Firefighter Who Emerged From 10 Years of Silence Still Somewhat Lucid, but Not as Talkative

May 4, 2005
A brain-injured firefighter who started speaking after almost a decade of near-total silence has had moments of clarity since then but has not matched Saturday's startling progress, his wife said Wednesday.

BUFFALO, New York (AP) -- A brain-injured firefighter who started speaking after almost a decade of near-total silence has had moments of clarity since then but has not matched Saturday's startling progress, his wife said Wednesday.

His doctor said the dramatic improvement came three months after his medication was changed.

Don Herbert, who will turn 44 Saturday, went without oxygen for several minutes after being trapped under a collapsed roof while fighting a house fire in December 1995. He spent 2½ months in a coma and was left blind and with little, if any, memory.

But last Saturday, he suddenly asked for his wife, Linda. And over the next 14 hours, until he fell asleep early Sunday morning, he chatted with her, his four sons and other family and friends, catching up on what he'd missed.

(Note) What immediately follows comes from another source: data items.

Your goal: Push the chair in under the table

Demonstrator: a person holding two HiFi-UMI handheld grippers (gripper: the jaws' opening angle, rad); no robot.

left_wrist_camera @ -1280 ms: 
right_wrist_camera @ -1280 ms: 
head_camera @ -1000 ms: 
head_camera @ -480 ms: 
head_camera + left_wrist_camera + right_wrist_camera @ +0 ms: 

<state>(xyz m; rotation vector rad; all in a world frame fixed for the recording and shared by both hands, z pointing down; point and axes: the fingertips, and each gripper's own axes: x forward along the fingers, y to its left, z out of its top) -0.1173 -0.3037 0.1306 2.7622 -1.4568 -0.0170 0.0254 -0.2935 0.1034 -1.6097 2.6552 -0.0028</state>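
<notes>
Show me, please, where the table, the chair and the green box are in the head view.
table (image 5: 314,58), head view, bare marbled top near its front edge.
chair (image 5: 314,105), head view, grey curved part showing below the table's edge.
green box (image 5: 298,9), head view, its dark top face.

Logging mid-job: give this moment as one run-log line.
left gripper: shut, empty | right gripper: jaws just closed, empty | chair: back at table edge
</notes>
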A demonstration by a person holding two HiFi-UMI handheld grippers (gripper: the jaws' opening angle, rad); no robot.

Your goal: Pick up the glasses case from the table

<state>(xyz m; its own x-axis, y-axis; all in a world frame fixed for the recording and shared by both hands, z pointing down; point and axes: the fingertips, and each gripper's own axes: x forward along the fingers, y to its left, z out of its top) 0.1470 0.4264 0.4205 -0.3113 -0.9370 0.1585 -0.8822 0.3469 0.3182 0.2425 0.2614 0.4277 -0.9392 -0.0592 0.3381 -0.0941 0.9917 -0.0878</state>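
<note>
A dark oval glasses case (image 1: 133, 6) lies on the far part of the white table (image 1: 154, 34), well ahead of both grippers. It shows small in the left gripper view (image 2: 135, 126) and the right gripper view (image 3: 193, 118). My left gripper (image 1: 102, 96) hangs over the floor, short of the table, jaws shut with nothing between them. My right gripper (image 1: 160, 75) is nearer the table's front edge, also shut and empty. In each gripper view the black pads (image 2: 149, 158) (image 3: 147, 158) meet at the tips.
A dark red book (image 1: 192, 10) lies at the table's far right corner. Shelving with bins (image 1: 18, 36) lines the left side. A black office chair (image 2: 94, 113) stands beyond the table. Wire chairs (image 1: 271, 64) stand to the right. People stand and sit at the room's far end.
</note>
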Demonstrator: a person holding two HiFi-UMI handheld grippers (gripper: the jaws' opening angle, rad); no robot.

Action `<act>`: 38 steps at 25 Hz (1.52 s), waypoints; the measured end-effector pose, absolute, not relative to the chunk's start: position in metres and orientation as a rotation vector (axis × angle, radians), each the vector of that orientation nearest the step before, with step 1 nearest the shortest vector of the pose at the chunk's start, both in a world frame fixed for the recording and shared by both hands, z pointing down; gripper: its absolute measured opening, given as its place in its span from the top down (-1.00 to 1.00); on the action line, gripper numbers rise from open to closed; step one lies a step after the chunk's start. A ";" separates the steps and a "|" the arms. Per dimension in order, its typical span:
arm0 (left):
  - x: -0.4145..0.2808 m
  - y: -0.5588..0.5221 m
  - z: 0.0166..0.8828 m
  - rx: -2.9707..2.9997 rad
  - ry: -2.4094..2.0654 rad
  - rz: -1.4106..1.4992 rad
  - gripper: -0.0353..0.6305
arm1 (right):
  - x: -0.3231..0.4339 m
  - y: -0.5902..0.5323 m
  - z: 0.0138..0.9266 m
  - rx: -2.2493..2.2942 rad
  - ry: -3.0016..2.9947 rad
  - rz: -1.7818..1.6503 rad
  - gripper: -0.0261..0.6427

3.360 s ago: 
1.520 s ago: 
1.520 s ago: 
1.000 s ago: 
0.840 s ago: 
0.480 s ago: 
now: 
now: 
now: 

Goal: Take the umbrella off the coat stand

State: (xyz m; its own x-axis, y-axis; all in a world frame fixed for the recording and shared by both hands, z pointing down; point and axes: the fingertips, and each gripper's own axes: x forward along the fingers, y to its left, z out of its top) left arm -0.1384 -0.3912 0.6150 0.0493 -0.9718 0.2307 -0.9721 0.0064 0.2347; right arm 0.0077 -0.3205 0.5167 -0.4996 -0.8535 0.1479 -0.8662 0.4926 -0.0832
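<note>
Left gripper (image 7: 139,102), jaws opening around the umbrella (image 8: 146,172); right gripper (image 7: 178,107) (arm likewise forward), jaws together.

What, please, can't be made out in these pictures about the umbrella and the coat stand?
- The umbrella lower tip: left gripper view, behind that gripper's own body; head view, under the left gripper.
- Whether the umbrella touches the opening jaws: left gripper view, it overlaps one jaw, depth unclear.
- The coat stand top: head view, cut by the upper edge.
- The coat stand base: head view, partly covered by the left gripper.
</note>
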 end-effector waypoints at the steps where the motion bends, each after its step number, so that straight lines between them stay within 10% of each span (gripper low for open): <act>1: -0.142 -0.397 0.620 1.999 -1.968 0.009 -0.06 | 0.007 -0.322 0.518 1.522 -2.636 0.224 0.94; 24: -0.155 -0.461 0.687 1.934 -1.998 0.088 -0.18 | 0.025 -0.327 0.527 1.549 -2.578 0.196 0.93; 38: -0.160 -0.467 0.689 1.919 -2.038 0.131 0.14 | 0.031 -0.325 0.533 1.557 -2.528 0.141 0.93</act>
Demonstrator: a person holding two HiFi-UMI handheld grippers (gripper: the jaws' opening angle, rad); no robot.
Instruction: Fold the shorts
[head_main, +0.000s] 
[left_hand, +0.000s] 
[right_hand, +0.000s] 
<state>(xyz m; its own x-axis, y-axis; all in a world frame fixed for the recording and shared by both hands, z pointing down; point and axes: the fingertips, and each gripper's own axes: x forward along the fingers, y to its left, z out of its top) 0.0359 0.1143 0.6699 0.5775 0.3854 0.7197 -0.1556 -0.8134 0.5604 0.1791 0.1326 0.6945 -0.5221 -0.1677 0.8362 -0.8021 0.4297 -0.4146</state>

''He has had several infrequent moments of lucidity, which has given us much hope for further recovery,'' Linda Herbert said at a news conference at Erie County Medical Center. ''Although the subsequent periods of lucidity were not of the quality of Saturday, they were still of a degree which was considerably higher than before Saturday.''

The family had said that Herbert, a father of four, was stunned that nearly a decade had passed. His youngest son was just 4 when the accident happened.

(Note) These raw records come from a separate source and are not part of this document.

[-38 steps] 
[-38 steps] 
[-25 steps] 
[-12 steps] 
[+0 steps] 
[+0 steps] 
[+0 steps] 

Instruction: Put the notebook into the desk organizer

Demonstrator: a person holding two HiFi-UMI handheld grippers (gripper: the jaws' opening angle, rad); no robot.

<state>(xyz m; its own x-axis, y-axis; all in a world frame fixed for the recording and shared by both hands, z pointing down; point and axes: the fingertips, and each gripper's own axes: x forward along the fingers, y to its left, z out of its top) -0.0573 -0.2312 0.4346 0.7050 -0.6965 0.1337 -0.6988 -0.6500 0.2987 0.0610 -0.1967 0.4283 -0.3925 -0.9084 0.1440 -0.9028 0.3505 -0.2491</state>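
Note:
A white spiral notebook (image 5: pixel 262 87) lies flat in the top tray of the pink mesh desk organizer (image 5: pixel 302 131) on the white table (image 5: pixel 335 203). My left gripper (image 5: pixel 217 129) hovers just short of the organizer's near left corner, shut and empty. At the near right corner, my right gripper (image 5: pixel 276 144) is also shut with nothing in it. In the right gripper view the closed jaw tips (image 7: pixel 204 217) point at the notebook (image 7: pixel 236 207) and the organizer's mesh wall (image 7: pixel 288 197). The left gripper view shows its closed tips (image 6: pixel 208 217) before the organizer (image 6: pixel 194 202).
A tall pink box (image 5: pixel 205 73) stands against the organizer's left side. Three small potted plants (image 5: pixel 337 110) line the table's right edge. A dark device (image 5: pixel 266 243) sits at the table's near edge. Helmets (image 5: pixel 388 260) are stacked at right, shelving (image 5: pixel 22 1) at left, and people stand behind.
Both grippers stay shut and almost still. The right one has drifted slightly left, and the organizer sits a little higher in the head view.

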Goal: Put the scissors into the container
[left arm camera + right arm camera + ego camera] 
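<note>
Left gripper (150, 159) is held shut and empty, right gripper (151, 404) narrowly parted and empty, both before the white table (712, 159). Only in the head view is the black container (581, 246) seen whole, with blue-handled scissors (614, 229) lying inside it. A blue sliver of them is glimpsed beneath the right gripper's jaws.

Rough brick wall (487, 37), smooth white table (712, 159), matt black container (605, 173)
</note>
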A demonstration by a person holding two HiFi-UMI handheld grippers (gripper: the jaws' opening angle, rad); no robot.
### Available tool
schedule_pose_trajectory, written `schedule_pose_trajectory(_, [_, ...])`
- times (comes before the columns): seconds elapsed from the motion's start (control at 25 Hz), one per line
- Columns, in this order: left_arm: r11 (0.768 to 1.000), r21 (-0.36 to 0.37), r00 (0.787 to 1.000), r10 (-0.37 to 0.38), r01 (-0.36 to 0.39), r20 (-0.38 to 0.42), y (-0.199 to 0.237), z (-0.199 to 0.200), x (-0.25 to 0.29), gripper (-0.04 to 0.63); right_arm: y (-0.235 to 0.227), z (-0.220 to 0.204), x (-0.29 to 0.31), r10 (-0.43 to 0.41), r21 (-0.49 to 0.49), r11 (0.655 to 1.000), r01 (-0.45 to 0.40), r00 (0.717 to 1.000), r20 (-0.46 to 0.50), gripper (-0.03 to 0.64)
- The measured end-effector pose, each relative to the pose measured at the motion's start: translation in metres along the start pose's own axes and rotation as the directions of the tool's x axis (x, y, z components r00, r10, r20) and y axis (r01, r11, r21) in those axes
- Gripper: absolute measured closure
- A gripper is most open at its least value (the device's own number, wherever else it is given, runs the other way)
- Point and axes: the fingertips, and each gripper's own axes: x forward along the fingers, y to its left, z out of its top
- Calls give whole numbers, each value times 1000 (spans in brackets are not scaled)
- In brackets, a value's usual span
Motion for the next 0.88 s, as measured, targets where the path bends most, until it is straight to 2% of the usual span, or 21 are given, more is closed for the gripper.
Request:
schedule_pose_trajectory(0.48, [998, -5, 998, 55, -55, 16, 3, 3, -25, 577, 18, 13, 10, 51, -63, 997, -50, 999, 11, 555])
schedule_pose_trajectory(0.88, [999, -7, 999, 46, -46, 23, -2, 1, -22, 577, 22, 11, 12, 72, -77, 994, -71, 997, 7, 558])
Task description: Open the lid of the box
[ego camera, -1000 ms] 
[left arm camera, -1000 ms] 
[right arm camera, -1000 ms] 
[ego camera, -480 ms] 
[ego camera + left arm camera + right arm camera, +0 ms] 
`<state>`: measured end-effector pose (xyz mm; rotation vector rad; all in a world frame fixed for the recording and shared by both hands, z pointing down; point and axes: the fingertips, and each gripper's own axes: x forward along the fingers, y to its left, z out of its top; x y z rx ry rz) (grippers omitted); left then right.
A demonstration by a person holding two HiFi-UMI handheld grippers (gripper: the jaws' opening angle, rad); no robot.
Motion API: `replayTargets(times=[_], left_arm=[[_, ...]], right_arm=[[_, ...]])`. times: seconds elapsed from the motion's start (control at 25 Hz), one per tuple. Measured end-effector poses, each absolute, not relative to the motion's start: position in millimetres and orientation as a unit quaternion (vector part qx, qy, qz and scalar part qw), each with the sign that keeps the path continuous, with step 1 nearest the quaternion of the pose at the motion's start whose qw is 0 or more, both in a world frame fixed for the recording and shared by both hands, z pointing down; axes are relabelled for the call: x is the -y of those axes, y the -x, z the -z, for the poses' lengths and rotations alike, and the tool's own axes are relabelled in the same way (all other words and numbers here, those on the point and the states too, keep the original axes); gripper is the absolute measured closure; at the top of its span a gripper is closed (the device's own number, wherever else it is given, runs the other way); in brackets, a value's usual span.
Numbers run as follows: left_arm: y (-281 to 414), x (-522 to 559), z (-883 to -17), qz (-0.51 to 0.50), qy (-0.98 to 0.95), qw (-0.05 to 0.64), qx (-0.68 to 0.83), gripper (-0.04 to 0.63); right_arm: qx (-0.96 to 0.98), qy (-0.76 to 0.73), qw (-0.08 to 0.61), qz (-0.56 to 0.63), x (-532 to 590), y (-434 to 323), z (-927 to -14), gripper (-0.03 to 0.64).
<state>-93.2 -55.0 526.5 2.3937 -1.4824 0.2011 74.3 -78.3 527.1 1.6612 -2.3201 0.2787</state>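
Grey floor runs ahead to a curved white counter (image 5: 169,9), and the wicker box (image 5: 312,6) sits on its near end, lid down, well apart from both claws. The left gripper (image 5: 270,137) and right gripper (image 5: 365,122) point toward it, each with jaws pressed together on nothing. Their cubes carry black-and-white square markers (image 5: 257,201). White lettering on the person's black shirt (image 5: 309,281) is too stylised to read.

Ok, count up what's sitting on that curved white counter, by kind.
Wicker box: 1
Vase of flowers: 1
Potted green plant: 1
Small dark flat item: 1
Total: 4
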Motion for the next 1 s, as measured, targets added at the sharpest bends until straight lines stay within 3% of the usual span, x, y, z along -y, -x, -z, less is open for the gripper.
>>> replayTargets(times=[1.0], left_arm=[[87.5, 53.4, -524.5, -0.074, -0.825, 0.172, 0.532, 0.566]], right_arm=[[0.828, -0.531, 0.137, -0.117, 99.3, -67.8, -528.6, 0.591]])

Experts say such cases are so rare they don't have much to study, and note that news accounts usually leave out the details needed to evaluate possible causes. There have been a few other widely publicized examples of brain-damaged patients showing sudden improvement after a number of years, at least temporarily.

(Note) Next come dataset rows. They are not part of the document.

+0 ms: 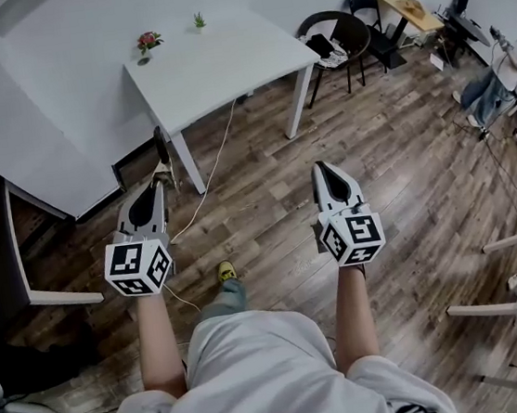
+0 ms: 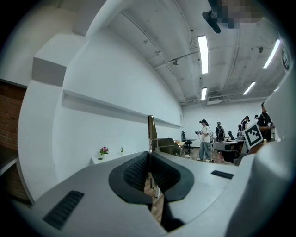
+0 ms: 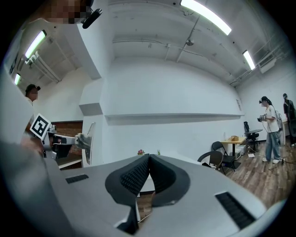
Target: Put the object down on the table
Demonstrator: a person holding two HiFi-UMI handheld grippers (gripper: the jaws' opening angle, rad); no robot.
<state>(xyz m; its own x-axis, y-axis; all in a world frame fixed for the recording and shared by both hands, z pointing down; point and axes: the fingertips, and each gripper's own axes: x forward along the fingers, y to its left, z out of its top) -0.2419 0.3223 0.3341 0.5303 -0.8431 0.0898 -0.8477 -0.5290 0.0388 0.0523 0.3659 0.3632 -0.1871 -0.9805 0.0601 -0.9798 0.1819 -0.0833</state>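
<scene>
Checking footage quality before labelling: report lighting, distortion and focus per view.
Head view: evenly lit and sharp, out to the white table. Left gripper view: fisheye, dark corners, ceiling lights blown out. Right gripper view: same fisheye, wall ledge curved, dark corners.

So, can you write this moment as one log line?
left gripper: shut, empty | right gripper: shut, empty | white table: ahead, both grippers short of it

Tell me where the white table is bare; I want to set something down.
The white table is bare from its near edge up to the pink flowers and small green plant by the wall; only that far strip is occupied.
</scene>
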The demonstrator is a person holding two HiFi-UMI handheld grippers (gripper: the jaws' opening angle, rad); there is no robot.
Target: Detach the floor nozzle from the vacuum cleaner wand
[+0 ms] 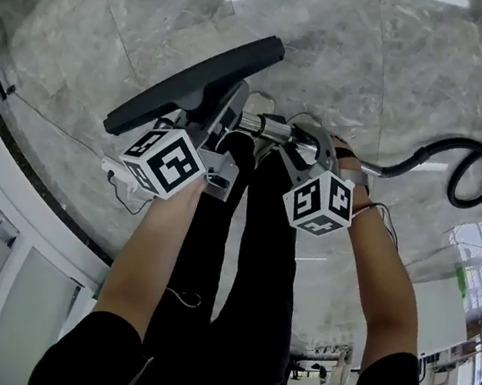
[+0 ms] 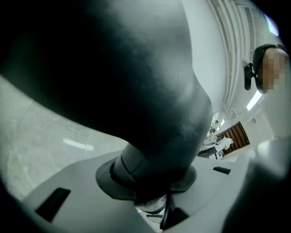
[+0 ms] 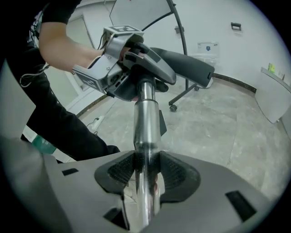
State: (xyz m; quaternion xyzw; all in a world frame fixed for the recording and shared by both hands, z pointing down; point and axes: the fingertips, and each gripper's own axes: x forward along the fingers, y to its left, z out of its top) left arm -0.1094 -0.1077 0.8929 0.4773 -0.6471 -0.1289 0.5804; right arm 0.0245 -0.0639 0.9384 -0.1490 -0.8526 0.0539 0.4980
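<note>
We look steeply down past two forearms to a vacuum cleaner held up off a grey stone floor (image 1: 381, 55). The floor nozzle (image 1: 194, 85), a long dark bar, hangs at the far left, tilted, clear of the floor. Its neck appears to be joined to the chrome wand (image 1: 265, 127), which runs right into a black hose (image 1: 463, 163) looping away at the far right.

The left tongs (image 2: 152, 182) are closed on the nozzle's dark neck, which fills most of the left gripper view. The right tongs (image 3: 145, 173) clamp the wand, with the bright tube pinched between ribbed pads.

We judge the pull-apart as not yet done. The main risk is slip, because polished metal gives the right pads little to bite on (a hard tug could slide them along the tube). If the joint has a catch that is not released, pulling may only twist the neck in the left grip. A sudden release could swing the nozzle down onto the stone.
</note>
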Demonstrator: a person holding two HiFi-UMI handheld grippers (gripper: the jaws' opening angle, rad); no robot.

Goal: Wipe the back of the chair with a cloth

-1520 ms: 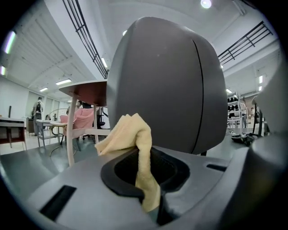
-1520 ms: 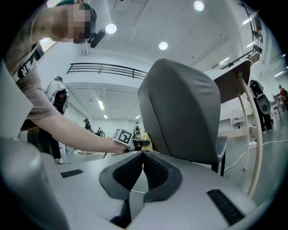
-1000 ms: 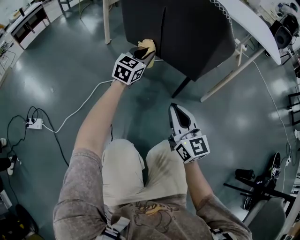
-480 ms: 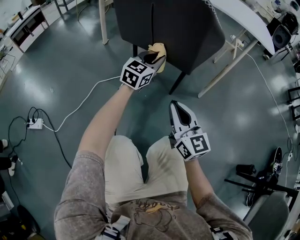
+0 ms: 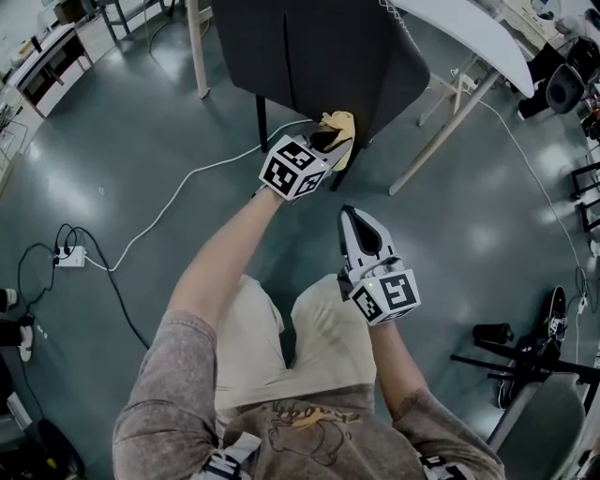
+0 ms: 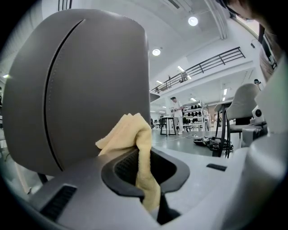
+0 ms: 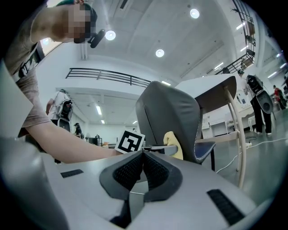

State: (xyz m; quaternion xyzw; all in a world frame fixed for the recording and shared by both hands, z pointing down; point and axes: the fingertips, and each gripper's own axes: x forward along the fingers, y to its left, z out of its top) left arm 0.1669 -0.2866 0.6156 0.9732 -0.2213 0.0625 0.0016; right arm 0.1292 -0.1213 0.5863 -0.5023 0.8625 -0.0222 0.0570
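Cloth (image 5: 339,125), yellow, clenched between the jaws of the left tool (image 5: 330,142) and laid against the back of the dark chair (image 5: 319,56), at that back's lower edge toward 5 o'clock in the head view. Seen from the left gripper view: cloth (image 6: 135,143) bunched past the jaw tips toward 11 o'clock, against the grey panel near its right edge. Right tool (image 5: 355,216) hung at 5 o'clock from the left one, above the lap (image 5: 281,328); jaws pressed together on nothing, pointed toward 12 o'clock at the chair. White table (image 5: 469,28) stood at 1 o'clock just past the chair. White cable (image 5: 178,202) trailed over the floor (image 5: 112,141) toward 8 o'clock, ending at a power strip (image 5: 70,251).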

At Wednesday's news conference, Dr. Jamil Ahmed said Herbert was put on new medication three months ago that he thought might take six months to be effective. When Ahmed examined him on Saturday, he could follow commands such as shaking his head, moving his hands and counting up to 200.

''I went to see him in the nursing home and I was so amazed,'' Ahmed said. ''I was so surprised that not only that he was talking but he was talking very sensibly. He was remembering his past, he just didn't realize how long he was asleep. ... He recognized people. His comments were very interesting and people were laughing.''

Ahmed had no prediction on Herbert's future.

''He may fluctuate with the time, but the way he improved and woke up, we are hoping he will progress,'' he said.

''He was almost like in the persistent vegetative coma state, and suddenly this thing happened,'' Ahmed said.

In 2003, an Arkansas man, Terry Wallis, returned to consciousness 19 years after he was injured in a car accident, stunning his mother by saying ''Mom'' and then asking for a Pepsi. His brain function has remained limited, his family said months later.

Tennessee police officer Gary Dockery, who was brain damaged in a 1988 shooting, began speaking to his family one day in 1996, telling jokes and recounting annual winter camping trips. But after 18 hours, he never repeated the unbridled conversation of that day, though he remained more alert than he had been. He died the following year of a blood clot on his lung.